Song Identification Using Audio Fingerprinting and Deep Learning

Part I: Theory & Methods

1. Audio Fingerprinting — The Classical Approach

1.1 Introduction

Modern audio recognition systems rely on audio fingerprints—compact signatures that uniquely characterize a recording. Landmark-based algorithms (pioneered by Shazam) extract sparse, high-contrast features from the time–frequency plane. We implemented a Shazam-style fingerprinting system and explain below why each step yields robustness and speed.

1.2 Spectrogram Analysis & Peak Picking

We convert a waveform to a spectrogram with STFT:

Load: y, sr = librosa.load(path, sr=None)
STFT: D = librosa.stft(y, n_fft=2048, hop_length=512)
Magnitude → dB: S = librosa.amplitude_to_db(np.abs(D))

Instead of using all time–frequency bins, we select only strong local maxima (“peaks”). A point (t₀, f₀) is a peak if |X(t₀, f₀)| exceeds all neighbors in a local time–frequency neighborhood.

Neighborhood sizes (time τ and frequency κ) trade off density vs. salience: larger windows → fewer but stronger peaks; smaller windows → denser peaks (bigger index, higher recall). The selected peaks form a sparse constellation map.
We also apply an energy threshold: compute per-frequency median energy and keep peaks only if their magnitude exceeds ETH * med[f], suppressing noisy artifacts.

1.3 Pairwise Landmark Hashing

A single peak (t, f) is not distinctive enough. We pair peaks: for each anchor peak, select target peaks occurring shortly after it, and hash the tuple (f_1, f_2, Δt) where

$$ \Delta t = t_2 - t_1. $$

These landmark hashes are compact and highly discriminative.

1.4 Inverted-Index Retrieval

All hashes are stored in an inverted index mapping hash → [(songID, timeOffset), ...]. At query time, we hash the incoming audio, look up matches, and compute offsets

$$ \delta t = t_{\text{db}} - t_{\text{query}}, $$

then vote for each ((\text{songID}, \delta t)). The correct song surfaces as a sharp vote cluster at a consistent offset—robust to noise and partial matches.

1.5 Hyperparameter Optimization

Key parameters and why they matter:

Peak Neighborhood Size (PNS): window for local maxima. Smaller PNS → denser peaks (higher recall; bigger index). Larger PNS → sparser constellation (more salience).
Fan (pairings per anchor): controls target zone density. Larger Fan (e.g., 50) yields more hashes per anchor (better recall; more collisions risk).
Energy Threshold (ETH): filters low-energy peaks. Lower ETH (e.g., 0.3) retains only peaks above a stronger relative baseline, reducing spurious landmarks.

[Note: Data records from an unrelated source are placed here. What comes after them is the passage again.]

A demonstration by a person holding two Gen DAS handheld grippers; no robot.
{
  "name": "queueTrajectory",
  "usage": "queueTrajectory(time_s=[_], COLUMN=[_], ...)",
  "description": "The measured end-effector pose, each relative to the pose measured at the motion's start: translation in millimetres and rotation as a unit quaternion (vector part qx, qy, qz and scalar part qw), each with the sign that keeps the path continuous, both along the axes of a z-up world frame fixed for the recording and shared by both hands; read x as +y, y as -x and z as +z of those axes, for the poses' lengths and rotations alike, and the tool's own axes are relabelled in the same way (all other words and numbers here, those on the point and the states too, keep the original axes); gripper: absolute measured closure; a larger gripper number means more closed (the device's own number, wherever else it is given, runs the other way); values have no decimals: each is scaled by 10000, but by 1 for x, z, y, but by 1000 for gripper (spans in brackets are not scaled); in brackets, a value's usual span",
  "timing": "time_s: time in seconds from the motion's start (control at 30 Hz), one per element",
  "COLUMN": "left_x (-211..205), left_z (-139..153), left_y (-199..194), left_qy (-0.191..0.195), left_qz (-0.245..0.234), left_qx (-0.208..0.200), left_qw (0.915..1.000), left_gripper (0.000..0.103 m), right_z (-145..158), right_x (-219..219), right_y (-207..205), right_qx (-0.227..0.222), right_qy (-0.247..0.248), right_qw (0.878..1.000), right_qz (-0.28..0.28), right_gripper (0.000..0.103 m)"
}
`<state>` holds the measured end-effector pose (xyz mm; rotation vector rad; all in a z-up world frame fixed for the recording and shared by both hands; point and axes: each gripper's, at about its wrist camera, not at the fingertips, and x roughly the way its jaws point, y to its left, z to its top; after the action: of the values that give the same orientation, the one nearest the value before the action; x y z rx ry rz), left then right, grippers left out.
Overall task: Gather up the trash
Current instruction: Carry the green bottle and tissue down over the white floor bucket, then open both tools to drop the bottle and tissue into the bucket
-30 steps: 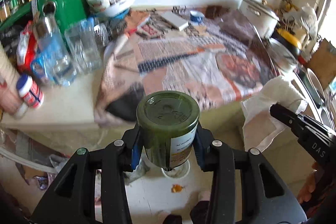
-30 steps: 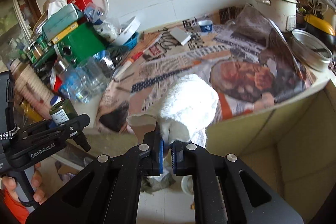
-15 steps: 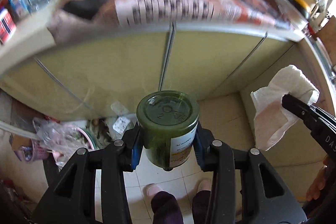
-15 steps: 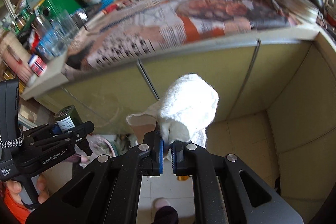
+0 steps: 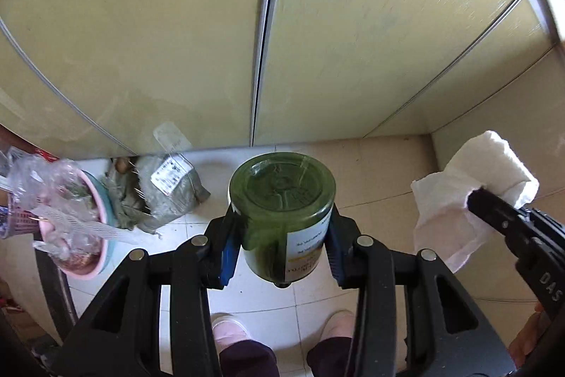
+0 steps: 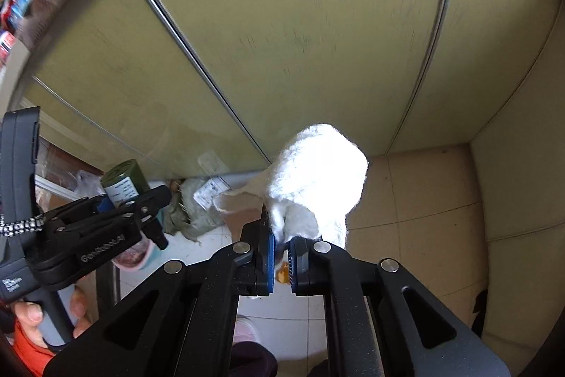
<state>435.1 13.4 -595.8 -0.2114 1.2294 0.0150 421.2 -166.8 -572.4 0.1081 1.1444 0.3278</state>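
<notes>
Below the claws we see a floor of white and beige tiles running up to the cabinet fronts. On it, left of the left claw, lies a crumpled grey-green plastic bag with a white label. Further left sits a pink round basin filled with clear plastic. Under the right claw lies a small orange scrap, perhaps peel.
</notes>
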Motion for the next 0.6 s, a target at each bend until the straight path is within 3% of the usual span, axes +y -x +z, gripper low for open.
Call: queueTrajectory(time_s=[0.27, 0.43, 0.6], left_x=[5, 6, 11], left_z=[-111, -154, -176], left_y=[-32, -50, -56], left_qy=[355, 383, 323], left_qz=[47, 72, 40], left_qx=[365, 464, 604], left_qw=[9987, 9982, 9976], left_gripper=[62, 62, 57], right_z=[-90, -124, -144], right_x=[15, 22, 33], right_y=[-28, -41, -47], right_qx=[223, 297, 389], right_qy=[-76, -162, -215], right_qw=[9996, 9991, 9984], right_qz=[149, 269, 352], right_gripper=[97, 97, 97])
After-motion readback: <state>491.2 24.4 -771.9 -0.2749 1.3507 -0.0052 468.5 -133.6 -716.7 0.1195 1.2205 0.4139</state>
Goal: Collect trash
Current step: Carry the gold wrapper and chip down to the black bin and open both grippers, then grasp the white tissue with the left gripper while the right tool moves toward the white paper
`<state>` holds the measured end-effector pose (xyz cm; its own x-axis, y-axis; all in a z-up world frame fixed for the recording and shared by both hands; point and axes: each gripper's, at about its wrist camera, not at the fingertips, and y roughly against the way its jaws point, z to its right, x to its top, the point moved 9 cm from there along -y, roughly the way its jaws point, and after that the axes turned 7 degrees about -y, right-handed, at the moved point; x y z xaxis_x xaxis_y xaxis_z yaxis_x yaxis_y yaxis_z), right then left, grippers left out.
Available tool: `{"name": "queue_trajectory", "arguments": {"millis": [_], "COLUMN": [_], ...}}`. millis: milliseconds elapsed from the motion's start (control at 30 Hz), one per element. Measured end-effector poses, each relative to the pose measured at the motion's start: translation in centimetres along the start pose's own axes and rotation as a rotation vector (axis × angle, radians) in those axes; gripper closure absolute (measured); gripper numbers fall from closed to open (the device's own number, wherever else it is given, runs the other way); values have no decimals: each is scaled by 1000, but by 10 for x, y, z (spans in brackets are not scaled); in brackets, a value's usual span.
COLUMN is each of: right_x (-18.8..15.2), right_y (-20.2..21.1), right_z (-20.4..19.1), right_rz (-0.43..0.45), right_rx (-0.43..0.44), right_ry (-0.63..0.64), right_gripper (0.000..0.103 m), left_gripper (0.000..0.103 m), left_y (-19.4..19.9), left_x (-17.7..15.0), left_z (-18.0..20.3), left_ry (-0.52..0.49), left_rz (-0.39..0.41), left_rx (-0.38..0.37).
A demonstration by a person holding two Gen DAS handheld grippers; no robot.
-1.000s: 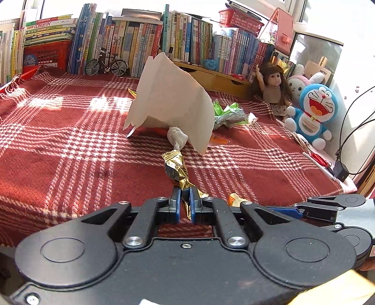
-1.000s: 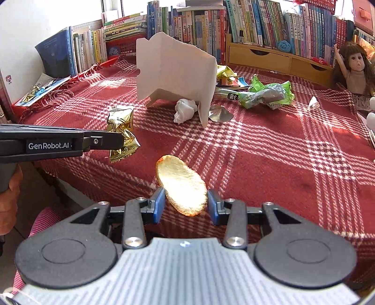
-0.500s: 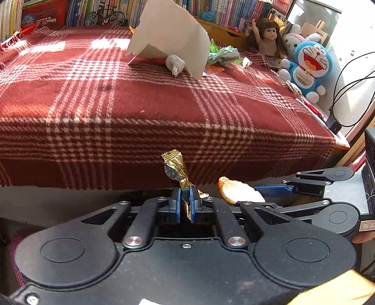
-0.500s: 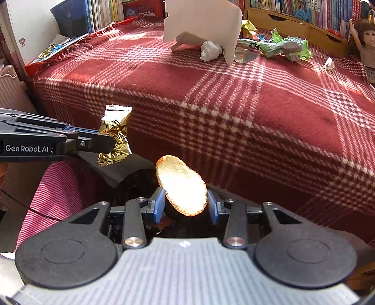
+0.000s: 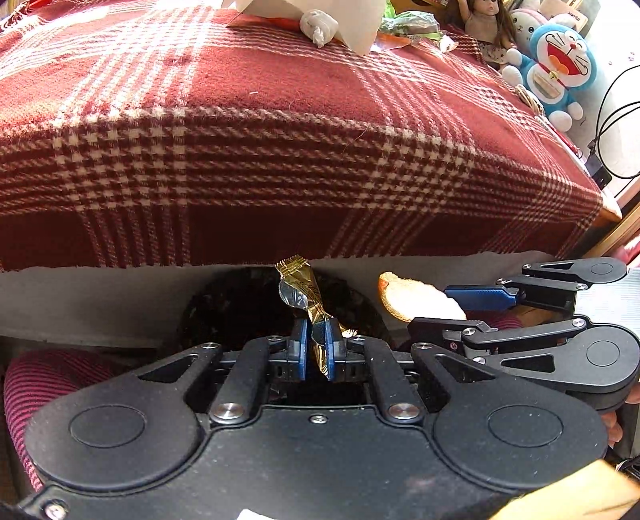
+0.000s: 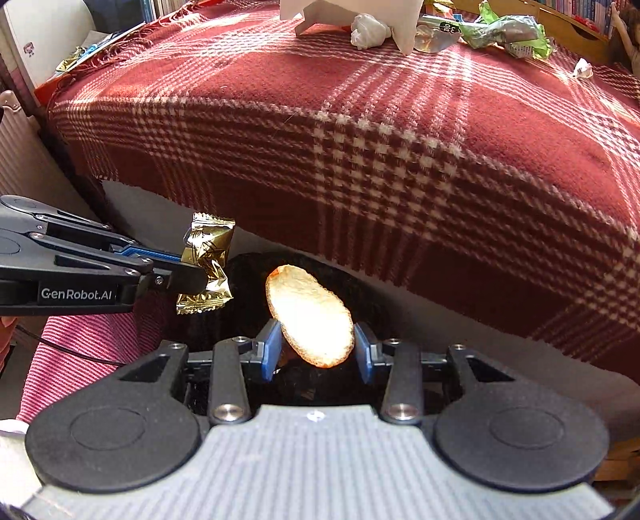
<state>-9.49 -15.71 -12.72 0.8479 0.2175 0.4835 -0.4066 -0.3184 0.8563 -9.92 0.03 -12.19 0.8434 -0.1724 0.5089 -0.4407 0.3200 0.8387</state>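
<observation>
My left gripper is shut on a crumpled gold wrapper, which sticks up from the blue pads. In the right wrist view the same gold wrapper shows in the left gripper coming in from the left. My right gripper is shut on a pale oval peel with an orange rim, its pads pressing on both edges. That peel and the right gripper also appear at the right of the left wrist view. Both items hang over a black bin below the table's front edge.
A red plaid blanket covers the table and drapes over its edge. Far back lie a white folded paper, a tissue wad and green wrappers. A doll and a blue plush sit at the right. A striped trouser leg is beside the bin.
Both grippers have come down from above the tabletop to below its front edge, over the black bin. Each still holds its item.
</observation>
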Motion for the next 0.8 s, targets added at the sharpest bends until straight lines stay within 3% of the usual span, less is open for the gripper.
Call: {"name": "queue_trajectory", "arguments": {"millis": [100, 167, 300, 567, 800], "right_x": [0, 1, 4, 10, 27], "right_y": [-3, -4, -5, -4, 18], "right_z": [1, 2, 2, 4, 7], "right_rz": [-5, -3, 3, 15, 79], "right_rx": [-1, 2, 9, 12, 26], "right_ry": [-3, -7, -16, -26, -39], "right_gripper": [55, 44, 43, 42, 42], "left_gripper": [92, 90, 71, 65, 65], "left_y": [-4, -6, -7, -1, 28], "left_x": [0, 1, 3, 12, 37], "left_z": [1, 1, 0, -1, 5], "left_ry": [-1, -2, -1, -22, -56], "left_rz": [-7, -7, 1, 40, 157], "left_rx": [5, 16, 27, 57, 66]}}
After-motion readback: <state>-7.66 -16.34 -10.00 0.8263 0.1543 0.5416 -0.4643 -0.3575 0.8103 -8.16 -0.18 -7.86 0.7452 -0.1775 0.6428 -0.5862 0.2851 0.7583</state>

2. Deep Learning for Song ID — A CNN Approach

2.1 Retrieval via Embeddings

We formulate song ID as embedding retrieval. A model maps clips to vectors so that two segments from the same song are close (high cosine similarity), and segments from different songs are far apart. Inference computes the query embedding and performs nearest-neighbor search among stored song embeddings.

2.2 Contrastive Learning (InfoNCE)

We train with InfoNCE. For each anchor (x), a positive (x^+) is another segment from the same song; negatives (x^-_i) are from other songs in the batch. With cosine similarity sim(·,·) and temperature τ:

$$ L_{\mathrm{InfoNCE}} = -\log \frac{\exp(\mathrm{sim}(x,x^+)/\tau)} {\exp(\mathrm{sim}(x,x^+)/\tau) + \sum_i \exp(\mathrm{sim}(x,x^-_i)/\tau)}. $$

Smaller τ sharpens the softmax and emphasizes hard negatives. We tuned τ ∈ {0.07, 0.1}.

2.3 Input Representation: Log-Mel Spectrograms

We convert each clip to a log-mel spectrogram (e.g., 64 mel bins) and treat it as a single-channel image. This compresses dynamic range and aligns frequency resolution with human hearing. CNNs then learn local time–frequency patterns (harmonics, onsets, rhythms).

2.4 Architectures

Baseline Encoder (3-Layer CNN): three conv blocks (Conv-BN-ReLU-MaxPool), channels 32→64→128, global pooling to a 128-D embedding plus a classification head. Proof-of-concept with moderate accuracy.
Enhanced Encoder (4-Layer CNN): deeper conv stack, e.g., 64→128→256→512 with adaptive average pooling to a 256-D embedding. Increased capacity captures richer invariances; regularized with BN, augmentation, and early stopping.

2.5 Training Strategy & Tuning

Hybrid loss: contrastive + classification:

$$ L_{\mathrm{total}} = L_{\mathrm{InfoNCE}} + \alpha ,\bigl(L_{\mathrm{CE},\text{clip1}} + L_{\mathrm{CE},\text{clip2}}\bigr). $$

A small α keeps retrieval geometry primary while using supervised signals to stabilize features. Final best: LR (=10^{-4}), batch size (=32), embedding dim (=256), τ=0.07, α=0.25, Adam optimizer, up to 15 epochs with Reduce-on-Plateau scheduler.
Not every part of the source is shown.